Carl Jung (1964) also differentiates between the Greek and Latin cross:
“Up to Carolingian times, the equilateral or Greek cross was the usual form, and therefore the mandala was indirectly implied.  But in the course of time the center moved upward until the cross took on the Latin form, with the stake and the crossbeam, that is customary today.  This development is important because it corresponds to the inward development of Christianity to the high Middle Ages.  In simple terms, it symbolized the tendency to remove the center of man and his faith from the earth and to “elevate” it into the spiritual sphere.  This tendency spring from the desire to put into action Christ’s saying: “My kingdom is not of this world” Earthly life, the world, and the body were therefore forces that had to be overcome.” (p. 273)

In the descriptions by Brown, Walker and Jung, the cross, a predominately male symbol, is described.  Yet, the area surrounding the cross is regarded as the background, or the negative space, which serves to highlight the positive subject: the cross.  This relationship between the cross and the surrounding space can be seen as a metaphor to describe the relationship between men and woman.  Women have been cast as the background, the negative space, the invisible, the secondary, the discarded.

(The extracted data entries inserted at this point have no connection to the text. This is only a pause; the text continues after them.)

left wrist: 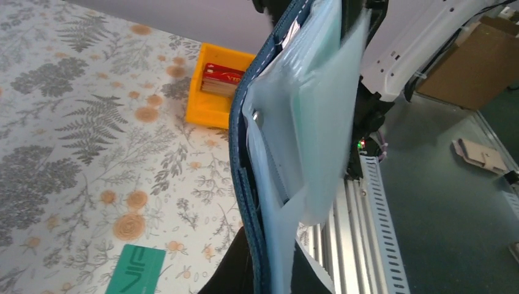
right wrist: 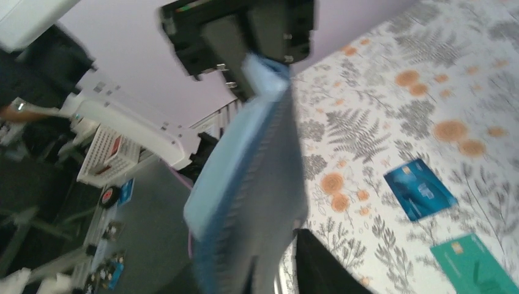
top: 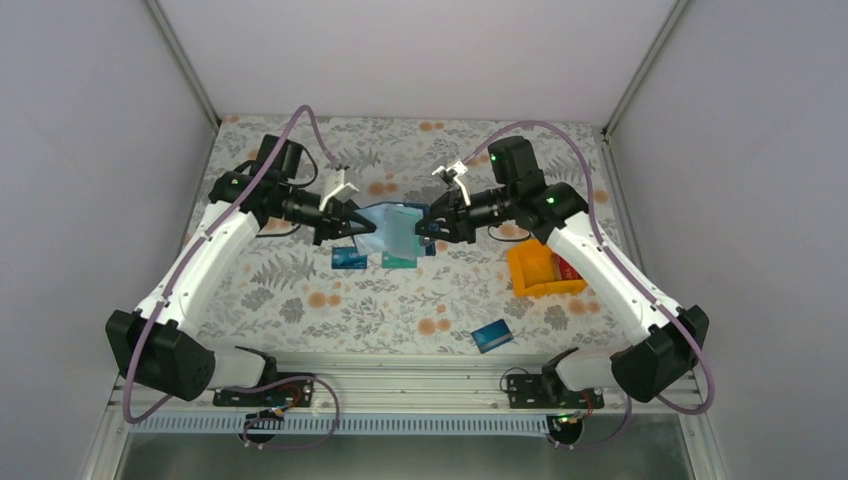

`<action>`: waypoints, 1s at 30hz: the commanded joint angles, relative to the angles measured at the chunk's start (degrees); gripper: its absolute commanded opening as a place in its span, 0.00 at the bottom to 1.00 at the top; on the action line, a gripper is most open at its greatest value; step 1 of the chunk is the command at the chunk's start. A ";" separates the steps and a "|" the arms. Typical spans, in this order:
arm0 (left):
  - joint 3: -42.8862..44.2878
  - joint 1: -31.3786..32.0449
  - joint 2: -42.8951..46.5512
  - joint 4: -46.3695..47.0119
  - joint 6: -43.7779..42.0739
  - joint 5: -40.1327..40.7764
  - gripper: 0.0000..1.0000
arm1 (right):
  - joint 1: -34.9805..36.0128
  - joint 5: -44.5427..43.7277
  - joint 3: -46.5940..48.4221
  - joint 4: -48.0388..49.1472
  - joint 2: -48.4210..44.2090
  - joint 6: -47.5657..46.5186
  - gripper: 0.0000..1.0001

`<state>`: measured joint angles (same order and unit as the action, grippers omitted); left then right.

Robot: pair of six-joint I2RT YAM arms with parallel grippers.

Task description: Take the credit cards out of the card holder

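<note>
The card holder [top: 395, 228] hangs in the air above the middle of the desk [top: 300, 330], nearer its far edge, spread between the two arms. The left jaws are closed on its left edge. The right jaws sit at its right edge, but the blurred wrist view does not show whether they pinch it or stand slightly apart. Holding it lifted and opened out exposes the pale inner pockets, which I judge is meant to let cards slip free. A blue card [top: 348, 258] and a teal card [top: 400, 260] lie on the desk just beneath it. A second blue card [top: 491, 335] lies toward the near edge, and a red card [left wrist: 223, 76] rests in the orange bin [top: 540, 270] toward the right edge. Whether any card remains inside, I cannot tell.
</note>
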<state>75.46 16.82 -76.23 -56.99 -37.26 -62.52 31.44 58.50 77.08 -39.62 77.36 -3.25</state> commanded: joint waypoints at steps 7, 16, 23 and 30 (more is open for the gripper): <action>-3.01 -4.64 6.28 9.11 10.79 13.60 0.02 | 0.91 -46.90 -0.49 -18.64 3.58 27.61 0.55; -4.32 -6.79 8.50 11.08 12.82 17.88 0.02 | 5.74 -50.39 -31.23 -14.37 -8.04 52.01 0.94; -4.62 -6.80 8.29 11.58 13.00 14.54 0.02 | 5.78 -46.61 -36.76 -14.64 -9.49 59.55 1.00; -3.44 -6.79 8.64 10.59 12.00 13.92 0.02 | 5.76 -39.44 -44.99 -12.53 -6.00 69.80 1.00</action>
<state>70.91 10.33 -68.73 -47.11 -24.82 -46.52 36.49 15.31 35.79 -52.29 70.87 57.69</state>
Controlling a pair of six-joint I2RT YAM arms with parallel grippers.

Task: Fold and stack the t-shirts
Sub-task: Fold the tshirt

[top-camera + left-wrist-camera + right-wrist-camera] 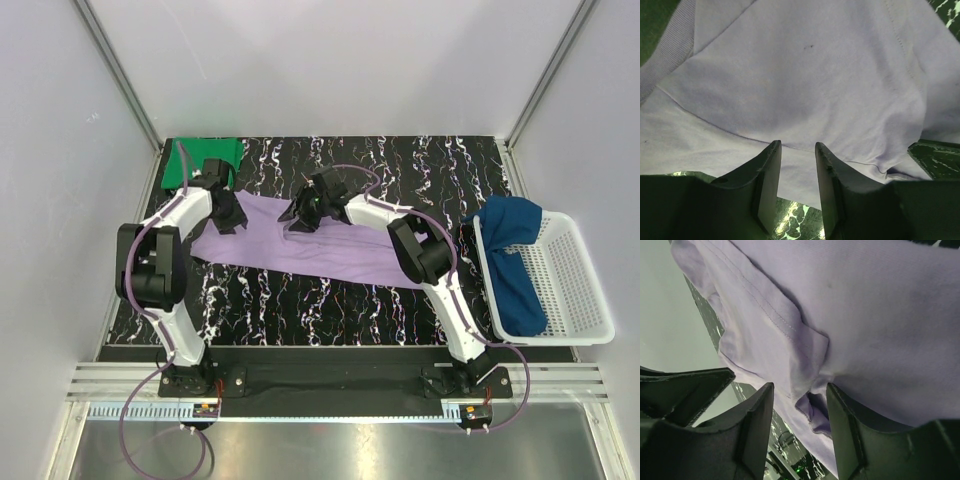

Seeing the “invisible spaces” between the arms of the cross was an ah-ha experience for me.  I had just finished Dan Brown’s The Da Vinci Code in March of 2004 and was sketching the templers cross in my art journal, when in a lighting flash, instead of seeing the cross, I saw nestled between the arms of the cross, four yonis!  I was overjoyed to see how these two powerful symbols, the cross and the yonis, defined each other and were dependent upon each other to shape the others form.

Therefore, I have modified the Templars cross, and have taken it in a different direction by highlighting the spaces between the arms of the cross: the yoni’s.  Although my version of the cross is similar to the Templar’s cross, it is not one I have seen before.  From here on in I will refer to this symbol as the Almond Cross, a name I have devised that acknowledges both the male and female forms.

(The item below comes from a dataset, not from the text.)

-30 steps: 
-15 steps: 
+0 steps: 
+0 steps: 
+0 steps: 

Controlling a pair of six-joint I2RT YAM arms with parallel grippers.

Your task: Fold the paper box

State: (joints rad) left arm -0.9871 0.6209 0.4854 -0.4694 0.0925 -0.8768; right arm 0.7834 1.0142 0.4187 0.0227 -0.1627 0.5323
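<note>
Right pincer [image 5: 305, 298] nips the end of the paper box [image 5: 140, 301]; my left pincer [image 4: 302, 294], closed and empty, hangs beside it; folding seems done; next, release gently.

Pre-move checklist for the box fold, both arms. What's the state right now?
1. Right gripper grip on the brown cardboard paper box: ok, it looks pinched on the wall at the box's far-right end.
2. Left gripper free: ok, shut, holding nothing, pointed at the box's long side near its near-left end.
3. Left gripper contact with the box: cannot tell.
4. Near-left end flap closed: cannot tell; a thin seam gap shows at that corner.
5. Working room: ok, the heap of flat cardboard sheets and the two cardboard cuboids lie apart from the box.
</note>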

“Mandorla means “almond,” which was one of the more cryptic synonyms for this symbol, also known as vesica piscis, the Vessel of the Fish, and more simply as the yoni.  Almonds are female-genital symbols and maternity charms from very ancient times.  The virgin birth of the god Attis was conceived by a magic almond.  Even the Israelites’ tabernacle made use of its fertility mana (Exodus 37:20), and Aaron’s rod produced almonds in token of a general power of fructification (Numbers 17:8).” (Walker, 1998, pg. 10).

The mandorla shape found in the the Almond Cross is repeated in the over all shape of the piece itself.